Записки простодушного (Санников) - страница 18

В наш век люди быстрее думают, чем сто лет назад, но страшно медленно двигаются — по сравнению с моими родителями и дедами. Вспомните старые фильмы со смешными, ускоренными движениями персонажей. Вот так двигалась мама. А как иначе успеть всё сделать в военные и послевоенные годы с четырьмя малыми детьми?

Некоторые эпизоды, вызванные такой вот спешкой, могли бы украсить любую комедию. Приведу только один. У мамы генеральная стирка. Везде чугуны с нагретой водой, кадушки какие-то. Мама встает зачем-то на табуретку, слезает — и попадает ногой в чугун. Пошатнувшись, ставит другую ногу — в другой чугун! Потеряв равновесие, падает назад и садится в большую кадку с отмокающим бельем. Как сейчас вижу: обе мамины ноги — в чугунах, сама мокрая сидит в кадке и хохочет.

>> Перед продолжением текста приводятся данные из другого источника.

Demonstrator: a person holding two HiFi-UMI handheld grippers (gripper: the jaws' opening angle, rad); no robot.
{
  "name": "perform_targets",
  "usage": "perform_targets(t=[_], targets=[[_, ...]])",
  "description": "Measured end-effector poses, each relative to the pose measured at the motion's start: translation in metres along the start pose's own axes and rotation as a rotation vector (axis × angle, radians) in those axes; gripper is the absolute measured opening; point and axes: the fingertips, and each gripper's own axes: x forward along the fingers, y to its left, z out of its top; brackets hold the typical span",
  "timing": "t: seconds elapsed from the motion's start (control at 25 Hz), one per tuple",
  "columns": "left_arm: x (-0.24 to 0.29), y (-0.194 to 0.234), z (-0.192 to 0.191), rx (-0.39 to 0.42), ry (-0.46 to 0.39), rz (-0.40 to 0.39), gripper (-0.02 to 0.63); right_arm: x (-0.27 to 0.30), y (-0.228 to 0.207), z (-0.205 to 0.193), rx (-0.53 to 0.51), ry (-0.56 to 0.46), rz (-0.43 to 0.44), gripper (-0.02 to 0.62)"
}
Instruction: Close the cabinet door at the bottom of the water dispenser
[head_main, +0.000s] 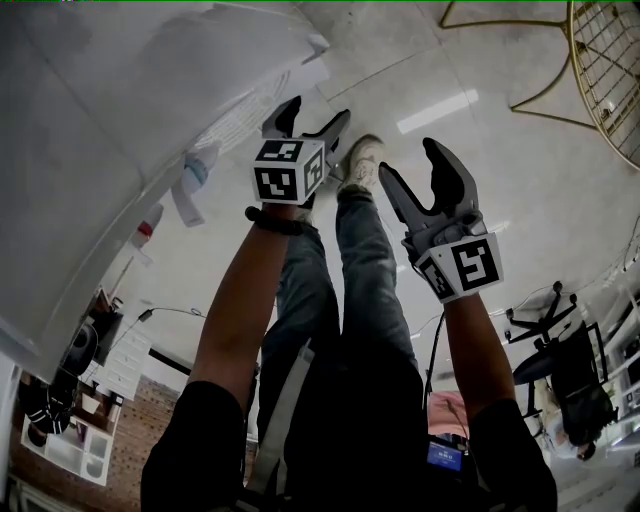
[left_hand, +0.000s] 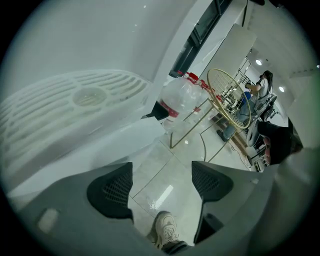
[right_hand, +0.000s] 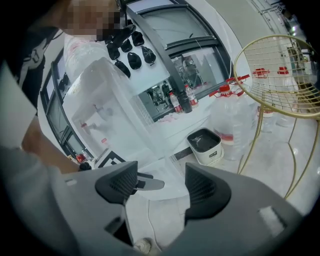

И только раз за весь день мама отдыхала. Как бы ни была занята, после обеда ложилась зимой на теплую печь, а летом — на прохладный крашеный пол (жар вытягивает) и мгновенно отключалась. Это уж традиция (по-моему, очень разумная). Помню, как в деревне, в поле, в жару, мы, уставшие, полдничаем с дедом и бабкой. Сверхскромно — хлеб с лучком, с крупной солью, квасок в березовом туесе (удивительно, какой это удобный сосуд — туес: жидкость даже в жару остается прохладной, и обычная вода получает мягкий, ненавязчивый привкус березы). И дед с бабкой обязательно ложатся отдохнуть — под телегой (пока была лошадь) или под кустом (когда лошади уже не было). Вы скажете: «Под кустом-то приятнее!» Так-то так, но под телегой комаров и мошки меньше, не нравится ей смоляной тележный запах.

Ну, а в Воткинске этот переход мамы от сверхактивности к мертвому покою был так резок, что я иногда пугался. Наслышавшись рассказов о людях, умерших во сне, я боялся, что мама умерла, тихо-тихо подкрадывался к ней и с облегчением убеждался, что она дышит. Но вот мама уже вскакивает и опять стирает, шьет, варит, ухаживает за скотиной (и за нами) — до позднего вечера. Да и по ночам я, просыпаясь, часто слышал постукиванье маминой ножной швейной машины.

Работая, мама всё время негромко напевала. Репертуар не слишком богатый, и я до сих пор помню от начала до конца многие из этих песен. Приводить их, понятное дело, не буду. Скажу только, что были они в основном чувствительные. Две особенно мне запомнились.

Как на главном Варшавском вокзале
Станционный звонок прозвенел.
А на лавке, под серой шинелью,
Пригорюнясь, сидел офицер.
Перед ним, опустясь на колени,
Стоит Нюра, бледна и грустна…

Она умоляет его остаться: «Не губи, неразумный, меня». Он: «А я доложен слушать начальство, и затем оставляю тебя». Естественно, она бросается под тронувшийся поезд.